Etiology and the disease process: The CDH1 gene is an autosomal dominant gene, meaning that the individual needs to inherit a mutation in this gene from only one parent to be at risk for hereditary diffuse gastric cancer. Children with one parent with the mutated gene have a 50 percent chance of inheriting the condition. Cancer develops when individual cancer cells invade the stomach wall in many places, causing cancerous patches. This cancer does not form discrete tumors.
Incidence: The rate of all gastric cancers is highest in Asia, but HDGC is more common in the West. Between five and ten births out of 10,000 have HDGC. Hereditary diffuse gastric cancers account for around 2 percent of all gastric cancers.
Symptoms: Most people do not show symptoms until hereditary diffuse gastric cancer is advanced. Advanced cases of the disease cause stomach pain, nausea, vomiting, and bloating, often accompanied by weight loss.
Screening and diagnosis: Although their value in screening remains statistically unproven, endoscopies are recommended for people who have a family history of hereditary diffuse gastric cancer. Colon cancer screening and breast cancer screening are also recommended, as these cancers commonly co-occur in people with hereditary diffuse gastric cancer. Genetic testing for the CDH1 mutation is available, and genetic counseling may be helpful. Diagnosis is most often made on a family history of hereditary diffuse gastric cancer or early gastric cancer and a biopsy.

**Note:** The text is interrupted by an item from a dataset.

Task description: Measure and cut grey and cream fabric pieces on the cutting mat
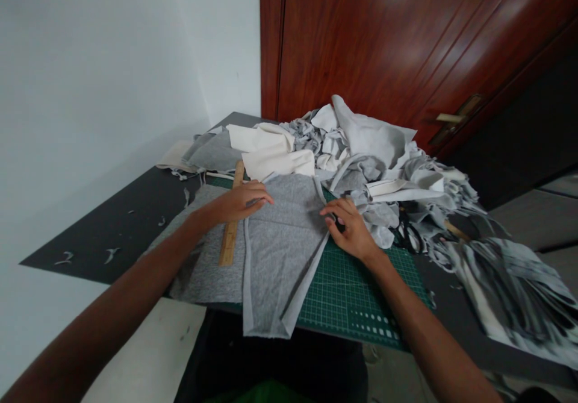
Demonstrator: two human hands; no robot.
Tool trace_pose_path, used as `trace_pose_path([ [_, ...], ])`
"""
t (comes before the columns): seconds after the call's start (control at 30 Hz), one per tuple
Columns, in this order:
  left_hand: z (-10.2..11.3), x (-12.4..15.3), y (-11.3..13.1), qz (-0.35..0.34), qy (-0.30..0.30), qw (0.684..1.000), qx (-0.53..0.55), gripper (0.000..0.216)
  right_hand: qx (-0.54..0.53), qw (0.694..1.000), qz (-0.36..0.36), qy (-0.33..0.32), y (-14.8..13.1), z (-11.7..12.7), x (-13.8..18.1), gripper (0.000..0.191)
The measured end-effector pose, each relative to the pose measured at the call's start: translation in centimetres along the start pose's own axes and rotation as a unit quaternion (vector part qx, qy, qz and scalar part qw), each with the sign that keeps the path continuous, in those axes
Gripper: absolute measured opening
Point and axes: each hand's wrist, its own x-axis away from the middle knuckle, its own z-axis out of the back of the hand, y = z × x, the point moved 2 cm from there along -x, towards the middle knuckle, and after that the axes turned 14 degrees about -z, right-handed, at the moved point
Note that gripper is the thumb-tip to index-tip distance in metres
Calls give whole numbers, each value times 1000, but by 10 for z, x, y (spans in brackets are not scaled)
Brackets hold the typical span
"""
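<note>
A grey piece of fabric [275, 252] lies flat over a green cutting mat [356, 294], its lower end hanging past the table's front edge. My left hand [239, 201] rests on the fabric's upper left part, fingers stretched out flat, right beside a wooden ruler [229, 240] that lies lengthwise under my wrist. My right hand [350, 228] sits at the fabric's right edge with its fingers curled, pinching the edge of the cloth.
A large heap of grey and white fabric scraps [361, 150] fills the back of the dark table [112, 222]. Black-handled scissors [409, 237] lie right of my right hand. Streaked cloth [510, 288] covers the right side. A brown door [406, 41] stands behind.
</note>
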Motion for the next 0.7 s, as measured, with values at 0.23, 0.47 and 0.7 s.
trace_pose_path([
  [0.23, -15, -11, 48, -102, -39, 993, 43, 34, -59, 978, 149, -133, -38, -19, 15, 27],
  [0.47, -47, 23, 86, 31, -21, 999, -26, 42, -28, 974, 110, -194, -55, -44, 30, 55],
  [0.7, -43, 72, 80, -60, -122, 989, -58, 62, 18, 949, 152, -274, -37, -34, 53, 69],
])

Treatment and therapy: Because this cancer occurs throughout the stomach, complete surgical removal (gastrectomy) is the standard treatment. TNM (tumor/lymph node/metastasis) staging of hereditary diffuse gastric cancer has not been standardized because of the nature of the cancer and its rarity.
Prognosis, prevention, and outcomes: If diagnosed and treated with early (an uncommon event), the five-year survival rate is about 90 percent. When diagnosed in a late stage (most common), the five-year survival rate is less than 30 percent. Because of its strong inherited component, there is no known way to prevent hereditary diffuse gastric cancer.
Bibliography
Corso, Giovanni, and Franco Roviello. Spotlight on Familial and Hereditary Gastric Cancer. Springer, 2013.

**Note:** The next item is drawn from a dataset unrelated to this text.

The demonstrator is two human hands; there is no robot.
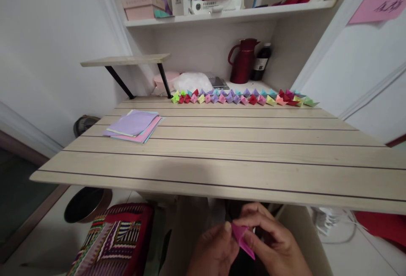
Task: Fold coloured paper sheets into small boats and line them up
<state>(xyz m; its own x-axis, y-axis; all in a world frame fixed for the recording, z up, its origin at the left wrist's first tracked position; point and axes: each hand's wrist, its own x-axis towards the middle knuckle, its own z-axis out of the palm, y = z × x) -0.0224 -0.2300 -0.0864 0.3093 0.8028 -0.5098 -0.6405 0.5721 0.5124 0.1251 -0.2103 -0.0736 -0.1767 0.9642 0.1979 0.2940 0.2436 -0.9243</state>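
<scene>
A small piece of bright pink folded paper is held between both hands, below the table's front edge. My left hand pinches its left side with thumb and fingers. On the other side, my right hand grips the paper, its thumb pressed against a fold and its fingers curled over the top. Along the back of the table runs a double row of small folded paper boats in many colours. A stack of square coloured paper, lilac on top, lies on the table's left side.
The slatted wooden table spans the view, with a small raised shelf at its back left. Behind stand a dark red jug and a dark bottle. A patterned cloth seat and a black pan are below left.
</scene>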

"Hereditary Diffuse Gastric Cancer." National Library of Medicine, www.ncbi.nlm.nih.gov/books/NBK1139. Accessed 30 June 2024.
Nadine Tung, et al. "Selection of Germline Genetic Testing Panels in Patients With Cancer: ASCO Guideline." Journal of Clinical Oncology, 17 May 2024, doi.org/10.1200/JCO.24.00662.
Onitilo, Adedayo A., Govinda Aryal, and Jessica M. Engel. "Hereditary Diffuse Gastric Cancer: A Family Diagnosis and Treatment." Clinical Medicine and Research, vol. 11, no. 1, 2013, pp. 36–41.
"Stomach Cancer Risk Factors." American Cancer Society, 22 Jan. 2021, www.cancer.org/cancer/types/stomach-cancer/causes-risks-prevention/risk-factors.html. Accessed 30 June 2024.